In his judgment at the conclusion of the welfare hearing, the judge accepted the arguments on behalf of the local authority and guardian that the children should be removed from the care of the mother and F3, saying:

“I have come to the conclusion that the parents are not capable of providing for the safe needs of C, D, E or F. Those children were each placed at risk of significant sexual harm. E suffered significant sexual harm. I cannot be satisfied that the parents have learned sufficiently, or understand or have the capability of learning and understanding, in the case of M, how to avoid that situation in the future. This was a decision that the parents took in conjunction with the other.”

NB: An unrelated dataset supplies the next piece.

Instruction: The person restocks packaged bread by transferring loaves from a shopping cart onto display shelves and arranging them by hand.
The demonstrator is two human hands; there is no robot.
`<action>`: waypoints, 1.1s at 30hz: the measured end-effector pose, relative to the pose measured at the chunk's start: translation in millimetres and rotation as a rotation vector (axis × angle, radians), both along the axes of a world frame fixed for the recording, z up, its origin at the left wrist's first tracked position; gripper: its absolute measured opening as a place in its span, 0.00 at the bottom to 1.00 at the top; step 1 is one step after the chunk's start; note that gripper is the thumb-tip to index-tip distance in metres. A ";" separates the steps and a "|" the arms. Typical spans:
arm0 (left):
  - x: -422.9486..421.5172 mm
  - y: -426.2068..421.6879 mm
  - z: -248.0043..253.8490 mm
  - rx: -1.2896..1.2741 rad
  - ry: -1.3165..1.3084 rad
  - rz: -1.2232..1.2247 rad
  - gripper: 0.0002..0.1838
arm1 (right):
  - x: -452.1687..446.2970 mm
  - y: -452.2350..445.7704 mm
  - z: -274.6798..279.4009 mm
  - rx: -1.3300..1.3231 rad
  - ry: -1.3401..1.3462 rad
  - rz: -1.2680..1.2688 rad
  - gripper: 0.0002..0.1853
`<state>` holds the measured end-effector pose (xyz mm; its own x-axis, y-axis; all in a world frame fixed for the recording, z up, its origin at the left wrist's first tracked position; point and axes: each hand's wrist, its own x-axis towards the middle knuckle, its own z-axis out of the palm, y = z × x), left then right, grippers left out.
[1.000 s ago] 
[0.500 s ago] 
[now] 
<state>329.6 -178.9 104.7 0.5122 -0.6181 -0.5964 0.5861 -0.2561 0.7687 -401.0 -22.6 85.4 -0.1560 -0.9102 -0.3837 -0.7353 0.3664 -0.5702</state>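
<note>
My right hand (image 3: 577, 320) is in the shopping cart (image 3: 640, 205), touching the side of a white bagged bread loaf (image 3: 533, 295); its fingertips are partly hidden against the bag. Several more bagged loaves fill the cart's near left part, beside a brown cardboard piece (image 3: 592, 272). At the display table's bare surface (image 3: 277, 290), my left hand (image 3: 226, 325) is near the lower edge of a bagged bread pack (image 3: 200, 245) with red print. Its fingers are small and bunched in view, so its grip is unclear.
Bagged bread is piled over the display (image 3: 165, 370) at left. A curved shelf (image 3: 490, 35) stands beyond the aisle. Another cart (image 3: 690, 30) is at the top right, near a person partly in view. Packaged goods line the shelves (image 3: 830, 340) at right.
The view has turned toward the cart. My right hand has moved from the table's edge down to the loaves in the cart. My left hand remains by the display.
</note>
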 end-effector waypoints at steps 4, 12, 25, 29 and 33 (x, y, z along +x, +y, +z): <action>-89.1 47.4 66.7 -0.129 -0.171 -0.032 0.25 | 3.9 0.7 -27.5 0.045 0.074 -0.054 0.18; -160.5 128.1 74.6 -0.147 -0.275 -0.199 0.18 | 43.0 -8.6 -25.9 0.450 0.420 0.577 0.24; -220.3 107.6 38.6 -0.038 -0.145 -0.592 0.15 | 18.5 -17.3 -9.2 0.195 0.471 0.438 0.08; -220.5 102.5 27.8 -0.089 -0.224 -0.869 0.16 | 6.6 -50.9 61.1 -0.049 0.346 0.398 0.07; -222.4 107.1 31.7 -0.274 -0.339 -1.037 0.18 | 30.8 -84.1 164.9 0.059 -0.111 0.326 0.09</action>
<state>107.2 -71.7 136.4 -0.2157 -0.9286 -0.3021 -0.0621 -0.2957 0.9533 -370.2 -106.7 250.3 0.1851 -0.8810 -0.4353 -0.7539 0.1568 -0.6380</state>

In respect of C, D and E, he made care orders on the basis of the local authority care plan for long-term fostering. He adjourned a decision in respect of F to await an assessment to establish whether B could care for her under a special guardianship order, directing that she should remain at home for the time being under an interim care order.

10

The mother, supported by F3, filed a notice of appeal against the care orders in respect of C, D and E and was granted permission to appeal and a stay of the order pending appeal. On 7 October 2021, this Court by a majority (Lewison and Elisabeth Laing LJJ, Peter Jackson LJ dissenting) dismissed the appeal. The mother and F3 filed separate notices of appeal to the Supreme Court. Permission was granted to both appellants and the appeal heard on 22 March 2022. On 15 June 2022, the Supreme Court delivered a unanimous judgment allowing the appeals and remitting the case for rehearing of the final welfare hearing, expressing the hope that the remitted case and the outstanding case relating to F would be heard together. In the course of her judgment (with which the other Justices agreed), Dame Siobhan Keegan stated (at paragraph 62):

“the process adopted by the judge is flawed as it did not adequately assess the prospects of various options to...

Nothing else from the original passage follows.